MLT is “Microbial Limit Test”.
This test provides the estimation of the number of viable aerobic microorganisms present and for freedom from designated microbial species in pharmaceutical articles of all kinds, from raw materials to the finished forms.
This test is designed to determine total aerobic microbial count and yeast and mold count. This test demonstrates that the product is free of Staphylococcus aureus, Escherichia coli, Pseudomonas aeruginosa , Salmonella , C.albicans and A.niger. This test takes 7-8 days.
The qualitative phase of testing examines samples per U.S. FDA criteria for “objectionable organisms.” For minimum coverage, these criteria require testing for the following:
- The bacteria Escherichia coli (E. coli)
- The bacteria Staphylococcus auseus (S. auseus)
- The yeast Candida albicans (C. albicans)
- The bacteria Pseudomonas aeruginosa (Ps. aeruginosa)
- The fungus Aspergillus niger (A. niger)
- The bacteria Salmonella
The first step in Microbial limits testing is the preparatory testing which validates the product with the method used. This ensures the product has no inhibitory effect on the recovery of organisms from the product.
Once the product has passed the Preparatory Test, the product is validated for routine screening. The routine Microbial limits screening test consists of the total aerobic and total yeast and mold counts as well as the test for objectionable microorganisms. If the total aerobic and total yeast and mold counts are acceptable and no objectionable organisms are found, Microtest then gives the “go-ahead” for swift release of the product or raw material.
Full microbial limits testing then inoculates specific organisms into general nutrient media. After allowing time for any growth, our microbiologists transfer the results to specific media that show differential reactions (usually via color changes and other morphological characteristics of the organisms) to the presence of a given organism.
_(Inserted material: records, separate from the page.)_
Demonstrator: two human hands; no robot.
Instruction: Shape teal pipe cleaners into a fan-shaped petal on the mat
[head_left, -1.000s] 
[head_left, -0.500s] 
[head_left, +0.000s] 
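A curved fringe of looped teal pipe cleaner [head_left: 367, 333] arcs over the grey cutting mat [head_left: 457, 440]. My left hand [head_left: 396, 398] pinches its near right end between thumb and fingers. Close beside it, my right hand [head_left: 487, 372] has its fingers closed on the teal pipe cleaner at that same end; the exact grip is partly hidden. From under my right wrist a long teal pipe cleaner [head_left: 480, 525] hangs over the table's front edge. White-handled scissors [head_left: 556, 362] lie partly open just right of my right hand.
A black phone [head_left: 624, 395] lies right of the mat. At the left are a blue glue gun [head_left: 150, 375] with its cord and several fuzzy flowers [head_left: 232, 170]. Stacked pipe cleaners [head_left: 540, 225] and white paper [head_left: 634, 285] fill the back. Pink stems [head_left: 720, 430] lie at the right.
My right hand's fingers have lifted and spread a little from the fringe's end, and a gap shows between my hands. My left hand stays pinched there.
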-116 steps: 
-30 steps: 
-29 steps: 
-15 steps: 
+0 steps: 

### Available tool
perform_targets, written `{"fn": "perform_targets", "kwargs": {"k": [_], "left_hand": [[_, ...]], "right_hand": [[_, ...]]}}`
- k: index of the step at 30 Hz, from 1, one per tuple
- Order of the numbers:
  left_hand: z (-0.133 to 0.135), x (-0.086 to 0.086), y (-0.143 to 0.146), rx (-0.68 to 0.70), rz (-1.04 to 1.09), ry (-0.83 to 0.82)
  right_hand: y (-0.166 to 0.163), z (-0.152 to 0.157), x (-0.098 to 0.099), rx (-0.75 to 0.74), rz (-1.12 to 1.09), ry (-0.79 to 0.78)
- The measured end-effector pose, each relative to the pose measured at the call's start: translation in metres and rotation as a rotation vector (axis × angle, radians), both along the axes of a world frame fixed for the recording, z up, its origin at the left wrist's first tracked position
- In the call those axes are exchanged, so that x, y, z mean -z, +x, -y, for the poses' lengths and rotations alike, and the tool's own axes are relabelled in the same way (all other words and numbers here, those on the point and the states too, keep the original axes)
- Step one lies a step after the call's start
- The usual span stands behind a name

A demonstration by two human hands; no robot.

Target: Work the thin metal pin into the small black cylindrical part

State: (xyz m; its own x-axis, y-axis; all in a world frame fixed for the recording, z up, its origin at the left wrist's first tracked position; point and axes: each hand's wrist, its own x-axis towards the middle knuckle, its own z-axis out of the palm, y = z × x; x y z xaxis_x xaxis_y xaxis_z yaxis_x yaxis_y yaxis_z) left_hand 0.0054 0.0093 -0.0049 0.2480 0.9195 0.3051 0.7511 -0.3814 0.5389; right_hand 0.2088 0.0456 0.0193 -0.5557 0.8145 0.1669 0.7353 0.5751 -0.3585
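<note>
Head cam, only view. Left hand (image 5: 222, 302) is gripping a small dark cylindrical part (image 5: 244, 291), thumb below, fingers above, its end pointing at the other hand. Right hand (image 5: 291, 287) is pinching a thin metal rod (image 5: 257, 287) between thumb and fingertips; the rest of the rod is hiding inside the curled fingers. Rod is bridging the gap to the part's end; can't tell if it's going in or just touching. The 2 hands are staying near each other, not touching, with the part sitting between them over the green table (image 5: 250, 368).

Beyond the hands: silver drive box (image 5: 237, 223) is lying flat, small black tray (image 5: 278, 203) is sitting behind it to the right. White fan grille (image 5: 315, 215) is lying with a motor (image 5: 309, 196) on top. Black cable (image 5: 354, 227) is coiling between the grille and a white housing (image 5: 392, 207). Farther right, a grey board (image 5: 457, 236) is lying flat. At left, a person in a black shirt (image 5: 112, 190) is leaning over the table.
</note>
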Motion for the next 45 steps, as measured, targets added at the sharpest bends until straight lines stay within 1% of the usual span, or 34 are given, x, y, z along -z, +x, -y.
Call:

One important aspect to keep in mind is every media has its own characteristic growth of an organism, there may be slight change in the organism morphology hence it is always advisable to use standard recommended media to be used for specific organism, and always avoid microbial interaction/mutation. If something visualized like this then it’s strongly recommended to discard the microbial culture.
Microbial limit validation test is required only once per product unless the product formula or manufacturing process has gone through a modification.
Reporting value of MLT is cfu /g (Colony Forming unit/ g).
Microbiological counts work on the principle that each single bacteria present will grow to produce a colony which will be visible to the naked eye after 24 to 48 hours (longer for yeasts and moulds). Then the number of colonies is counted, multiplied by the dilution factor and this gives us a count per gram of the organisms present.
The complication to this plan is that sometimes bacteria stick together in small clumps, even if mixed well, so when they multiply overnight the colony formed may be the result of more than one bacterium. We have no way of knowing whether a colony has actually come from one bacterium or from a clump of bacteria, hence the term colony forming units. The colony forming unit is the bacteria (single or clumped) that gives rise to a single colony on culturing. The colony count obtained may represent the number of single bacteria present, but it is more likely to include a proportion of clump.